Hal yang mendasar dari konsep kulit putih kritis adalah asumsi bahwa orang kulit putih memahami warna kulit mereka dan hak-hak istimewa sosial yang terkait sebagai norma, sementara orang-orang yang secara sosial ditandai sebagai non-kulit putih dianggap sebagai orang asing. Proses yang disebut othering ini mengakibatkan orang kulit putih menjadikan diri mereka sebagai norma dan dengan demikian mewujudkan status kekuasaan sosial mereka, meskipun hal ini tidak berdasar (bdk. Albrecht 2017, 232). Pola pemikiran bawah sadar ini, terlepas dari niatnya, mengarah pada cara berpikir rasis dan dapat dipahami sebagai manifestasi dari rasisme struktural (bdk. Hyatt 2015).

 

Asal-usul Studi Kulit Putih Kritis

Penelitian mengenai kulit putih kritis berawal dari pandangan sarjana sastra Bell Hooks (Gloria Jean Watkins) bahwa ras di Amerika Serikat selalu merujuk pada orang yang tidak berkulit putih. Oleh karena itu, perbedaan dibuat antara orang kulit putih yang ditandai secara etnis dan yang tidak ditandai. Dengan melihat perbudakan, segregasi ‚rasial‘, dan rasisme dalam sejarah AS, hal ini menunjukkan reproduksi struktur hegemonik yang tidak dibenarkan dan tidak dapat dibenarkan. Struktur sosial yang serupa juga dapat dikenali di Jerman, yang terkait erat dengan kebijakan kolonial Kekaisaran Jerman (lihat Hyatt 2015).

 

 

Literatur

Albrecht, Monika (2017): Keputihan. Dalam: Göttsche, Dirk/ Dunker, Axel/ Dürbeck, Gabriele (eds.): Handbuch Postkolonialismus und Literatur. Stuttgart: Metzler.
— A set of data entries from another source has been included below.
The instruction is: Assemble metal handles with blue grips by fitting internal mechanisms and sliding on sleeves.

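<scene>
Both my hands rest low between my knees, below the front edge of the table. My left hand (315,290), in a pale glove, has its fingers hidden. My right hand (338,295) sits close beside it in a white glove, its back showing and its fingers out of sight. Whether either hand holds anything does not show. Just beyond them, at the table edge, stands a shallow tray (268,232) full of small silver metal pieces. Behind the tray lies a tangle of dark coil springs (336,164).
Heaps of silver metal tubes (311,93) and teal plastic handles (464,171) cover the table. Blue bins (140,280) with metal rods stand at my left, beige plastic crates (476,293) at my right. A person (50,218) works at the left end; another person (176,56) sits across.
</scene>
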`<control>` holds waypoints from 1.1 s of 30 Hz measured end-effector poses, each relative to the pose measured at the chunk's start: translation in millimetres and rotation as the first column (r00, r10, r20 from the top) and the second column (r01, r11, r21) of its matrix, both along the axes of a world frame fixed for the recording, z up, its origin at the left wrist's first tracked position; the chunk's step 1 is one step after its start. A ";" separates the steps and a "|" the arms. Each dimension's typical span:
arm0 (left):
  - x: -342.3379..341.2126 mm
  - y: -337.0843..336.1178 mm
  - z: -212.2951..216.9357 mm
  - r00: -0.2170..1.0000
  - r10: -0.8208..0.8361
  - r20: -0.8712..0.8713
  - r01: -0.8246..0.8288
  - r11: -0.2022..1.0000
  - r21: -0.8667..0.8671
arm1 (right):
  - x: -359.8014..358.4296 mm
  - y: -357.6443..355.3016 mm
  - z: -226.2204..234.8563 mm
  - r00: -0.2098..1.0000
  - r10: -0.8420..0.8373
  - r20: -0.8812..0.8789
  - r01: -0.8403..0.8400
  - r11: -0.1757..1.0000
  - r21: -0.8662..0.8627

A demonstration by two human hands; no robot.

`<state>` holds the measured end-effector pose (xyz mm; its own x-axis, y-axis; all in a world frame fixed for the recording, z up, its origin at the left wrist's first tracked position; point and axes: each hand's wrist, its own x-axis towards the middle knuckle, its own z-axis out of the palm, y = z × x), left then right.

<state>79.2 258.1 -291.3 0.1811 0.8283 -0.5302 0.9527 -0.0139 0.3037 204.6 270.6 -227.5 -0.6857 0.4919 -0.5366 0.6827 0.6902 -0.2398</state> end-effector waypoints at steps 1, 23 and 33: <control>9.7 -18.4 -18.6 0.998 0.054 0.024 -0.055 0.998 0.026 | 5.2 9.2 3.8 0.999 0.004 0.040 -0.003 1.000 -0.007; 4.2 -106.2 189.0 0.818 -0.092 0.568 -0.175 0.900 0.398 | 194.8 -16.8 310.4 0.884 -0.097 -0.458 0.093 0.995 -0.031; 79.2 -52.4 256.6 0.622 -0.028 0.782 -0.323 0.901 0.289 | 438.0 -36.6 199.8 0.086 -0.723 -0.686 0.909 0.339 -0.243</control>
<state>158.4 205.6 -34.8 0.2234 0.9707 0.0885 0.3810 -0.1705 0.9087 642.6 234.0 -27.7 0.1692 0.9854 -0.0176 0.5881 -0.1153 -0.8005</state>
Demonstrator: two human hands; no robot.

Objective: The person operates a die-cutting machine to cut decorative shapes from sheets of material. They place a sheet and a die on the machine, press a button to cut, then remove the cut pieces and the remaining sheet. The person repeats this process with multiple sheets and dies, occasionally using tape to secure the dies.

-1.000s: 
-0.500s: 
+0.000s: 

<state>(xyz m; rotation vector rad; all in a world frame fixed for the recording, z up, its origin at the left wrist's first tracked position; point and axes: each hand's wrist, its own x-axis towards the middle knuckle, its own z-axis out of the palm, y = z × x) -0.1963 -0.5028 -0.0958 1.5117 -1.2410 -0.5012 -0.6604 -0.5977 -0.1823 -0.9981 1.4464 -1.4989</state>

Hyatt, Millay (2015): Whiteness as Privilege (Kulit Putih sebagai Hak Istimewa). https://www.deutschlandfunk.de/critical-whiteness-weisssein-als-privileg.1184.de.html?dram:article_id=315084 [Maret 2020].

Tißberger, Martina (2017): Kulit Putih yang Kritis. Tentang psikologi refleksi diri hegemonik di persimpangan rasisme dan gender. Wiesbaden: Springer.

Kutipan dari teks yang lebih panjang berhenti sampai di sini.